Sisters - Michelle Frances Page 0,92

the table.

‘No need to be nervous,’ said Kathleen. ‘I can’t tell you how much better I feel for coming clean. I hope my apology has made you feel vindicated,’ she added, checking Susanna’s face for a reaction.

Vindicated? Not really, thought Susanna. Sad, yes. Unnerved, certainly.

She suddenly realized something. She was now responsible for her mother’s peace with the world before she died. And her mother had put her in that position. It didn’t seem fair. Susanna felt a tightness across her chest, a pressure she hadn’t wanted.

But if she admitted to these crimes . . . did it even matter? If Kathleen was going to keep it a secret, then she could say anything and in the same breath secure her future.

That would make her feel vindicated, she thought. After all these years, actually getting the windfall that was her rightful inheritance.

‘There’s something else,’ said Kathleen, ‘that you might not have thought about. If you tell me what you did, then of course the money is yours. But after you there’s Abby and Ellie. It’ll go to them. So in a way, you’ll also get to make amends.’

‘Why don’t you just leave it to them in the first place?’

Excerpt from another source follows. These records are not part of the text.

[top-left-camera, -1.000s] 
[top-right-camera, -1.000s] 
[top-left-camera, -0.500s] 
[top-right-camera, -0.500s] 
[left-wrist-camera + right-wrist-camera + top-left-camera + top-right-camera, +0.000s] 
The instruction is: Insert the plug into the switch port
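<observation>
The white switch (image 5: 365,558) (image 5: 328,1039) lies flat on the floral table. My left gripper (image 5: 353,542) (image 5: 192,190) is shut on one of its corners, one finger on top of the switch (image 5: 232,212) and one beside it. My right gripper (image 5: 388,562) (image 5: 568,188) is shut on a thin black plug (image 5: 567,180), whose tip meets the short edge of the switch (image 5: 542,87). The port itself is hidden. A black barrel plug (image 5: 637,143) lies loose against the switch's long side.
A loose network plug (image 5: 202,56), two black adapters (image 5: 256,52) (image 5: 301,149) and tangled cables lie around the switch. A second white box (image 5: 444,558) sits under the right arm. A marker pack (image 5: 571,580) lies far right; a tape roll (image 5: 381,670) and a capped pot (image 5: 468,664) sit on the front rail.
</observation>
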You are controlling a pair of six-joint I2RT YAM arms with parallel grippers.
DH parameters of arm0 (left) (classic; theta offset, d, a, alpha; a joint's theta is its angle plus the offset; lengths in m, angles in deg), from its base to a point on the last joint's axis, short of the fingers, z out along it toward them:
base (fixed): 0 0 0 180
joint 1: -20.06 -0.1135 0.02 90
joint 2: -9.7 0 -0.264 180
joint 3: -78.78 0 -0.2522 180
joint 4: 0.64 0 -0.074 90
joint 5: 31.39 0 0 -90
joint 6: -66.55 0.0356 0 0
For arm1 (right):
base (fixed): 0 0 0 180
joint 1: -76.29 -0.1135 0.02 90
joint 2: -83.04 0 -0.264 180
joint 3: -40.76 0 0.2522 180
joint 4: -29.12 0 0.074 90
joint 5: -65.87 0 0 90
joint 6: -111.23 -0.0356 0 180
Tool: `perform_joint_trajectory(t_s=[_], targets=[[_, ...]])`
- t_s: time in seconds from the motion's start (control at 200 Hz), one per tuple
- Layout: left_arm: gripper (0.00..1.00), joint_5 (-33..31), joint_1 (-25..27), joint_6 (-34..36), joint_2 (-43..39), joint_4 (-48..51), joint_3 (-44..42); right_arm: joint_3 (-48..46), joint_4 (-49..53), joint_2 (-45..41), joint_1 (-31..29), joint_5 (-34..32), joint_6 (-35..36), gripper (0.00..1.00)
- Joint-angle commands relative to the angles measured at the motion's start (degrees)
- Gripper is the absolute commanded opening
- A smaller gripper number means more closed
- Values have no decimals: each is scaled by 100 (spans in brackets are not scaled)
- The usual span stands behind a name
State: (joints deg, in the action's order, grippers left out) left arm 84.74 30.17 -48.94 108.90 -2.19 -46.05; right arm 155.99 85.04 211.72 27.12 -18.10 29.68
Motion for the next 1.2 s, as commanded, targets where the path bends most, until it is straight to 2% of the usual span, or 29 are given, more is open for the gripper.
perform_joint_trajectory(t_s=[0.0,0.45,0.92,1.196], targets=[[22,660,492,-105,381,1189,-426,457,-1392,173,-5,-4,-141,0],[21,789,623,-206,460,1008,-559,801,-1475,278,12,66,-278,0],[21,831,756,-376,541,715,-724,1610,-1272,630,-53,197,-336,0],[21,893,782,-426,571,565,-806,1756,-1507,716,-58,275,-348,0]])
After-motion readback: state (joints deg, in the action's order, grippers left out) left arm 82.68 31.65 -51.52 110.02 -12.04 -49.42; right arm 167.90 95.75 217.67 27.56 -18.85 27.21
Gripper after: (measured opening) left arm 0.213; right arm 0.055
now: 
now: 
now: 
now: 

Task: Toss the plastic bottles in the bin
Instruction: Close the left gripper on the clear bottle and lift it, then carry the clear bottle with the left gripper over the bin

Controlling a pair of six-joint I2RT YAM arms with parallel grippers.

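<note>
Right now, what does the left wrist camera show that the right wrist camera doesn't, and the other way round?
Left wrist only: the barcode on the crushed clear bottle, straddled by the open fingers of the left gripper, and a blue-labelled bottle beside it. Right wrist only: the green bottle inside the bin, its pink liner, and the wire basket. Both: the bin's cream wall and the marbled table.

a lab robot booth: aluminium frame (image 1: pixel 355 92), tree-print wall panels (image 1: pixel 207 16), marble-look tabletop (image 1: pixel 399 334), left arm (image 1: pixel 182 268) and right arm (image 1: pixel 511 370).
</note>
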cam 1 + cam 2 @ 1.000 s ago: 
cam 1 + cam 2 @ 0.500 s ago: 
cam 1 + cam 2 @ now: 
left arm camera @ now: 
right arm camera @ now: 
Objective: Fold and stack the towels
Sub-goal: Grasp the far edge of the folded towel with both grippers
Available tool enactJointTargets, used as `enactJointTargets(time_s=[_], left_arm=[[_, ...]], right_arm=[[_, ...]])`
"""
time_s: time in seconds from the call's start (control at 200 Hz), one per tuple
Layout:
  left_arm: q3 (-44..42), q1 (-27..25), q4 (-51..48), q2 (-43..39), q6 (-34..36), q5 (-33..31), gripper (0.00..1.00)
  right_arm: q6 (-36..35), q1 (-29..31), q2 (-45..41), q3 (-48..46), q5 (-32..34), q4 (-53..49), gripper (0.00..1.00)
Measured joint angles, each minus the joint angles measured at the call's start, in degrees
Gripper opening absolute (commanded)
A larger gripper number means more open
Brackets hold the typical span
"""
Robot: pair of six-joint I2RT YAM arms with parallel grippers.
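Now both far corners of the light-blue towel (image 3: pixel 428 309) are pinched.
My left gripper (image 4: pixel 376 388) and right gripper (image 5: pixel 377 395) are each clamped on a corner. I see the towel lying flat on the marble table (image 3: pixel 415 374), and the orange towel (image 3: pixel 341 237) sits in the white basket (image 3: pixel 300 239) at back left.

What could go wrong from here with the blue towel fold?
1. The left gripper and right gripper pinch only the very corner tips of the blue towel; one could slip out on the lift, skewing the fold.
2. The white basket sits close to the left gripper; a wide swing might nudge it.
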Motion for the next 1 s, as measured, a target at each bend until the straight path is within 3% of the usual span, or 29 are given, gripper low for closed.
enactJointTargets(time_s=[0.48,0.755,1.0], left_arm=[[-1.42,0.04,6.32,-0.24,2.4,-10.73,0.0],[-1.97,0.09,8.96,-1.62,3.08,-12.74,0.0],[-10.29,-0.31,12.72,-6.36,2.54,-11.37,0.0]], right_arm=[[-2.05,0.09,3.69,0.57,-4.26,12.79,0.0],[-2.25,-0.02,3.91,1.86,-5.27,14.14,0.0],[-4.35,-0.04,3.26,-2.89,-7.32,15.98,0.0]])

‘Because I don’t owe them.’

Susanna looked at her mother, saw the watery eyes, the fadedness of her, and marvelled at how such an old woman could still have such a hold over her. She pictured a moment in the future, a time when she got a call from some hospital saying her mother had very little time. Would she be so weak that she’d no longer have the reach and power to make Susanna feel so belittled?

‘You never met Ben,’ she said.

‘What?’ Kathleen was wrong-footed by this change of topic.

‘My son. You didn’t ever meet him. He died at eleven months and you never made the effort.’

Kathleen was rattled. ‘That’s because I made mistakes back then. I told you.’

‘Nor did you come to the funeral.’

‘Your father was away on business. I couldn’t face it alone.’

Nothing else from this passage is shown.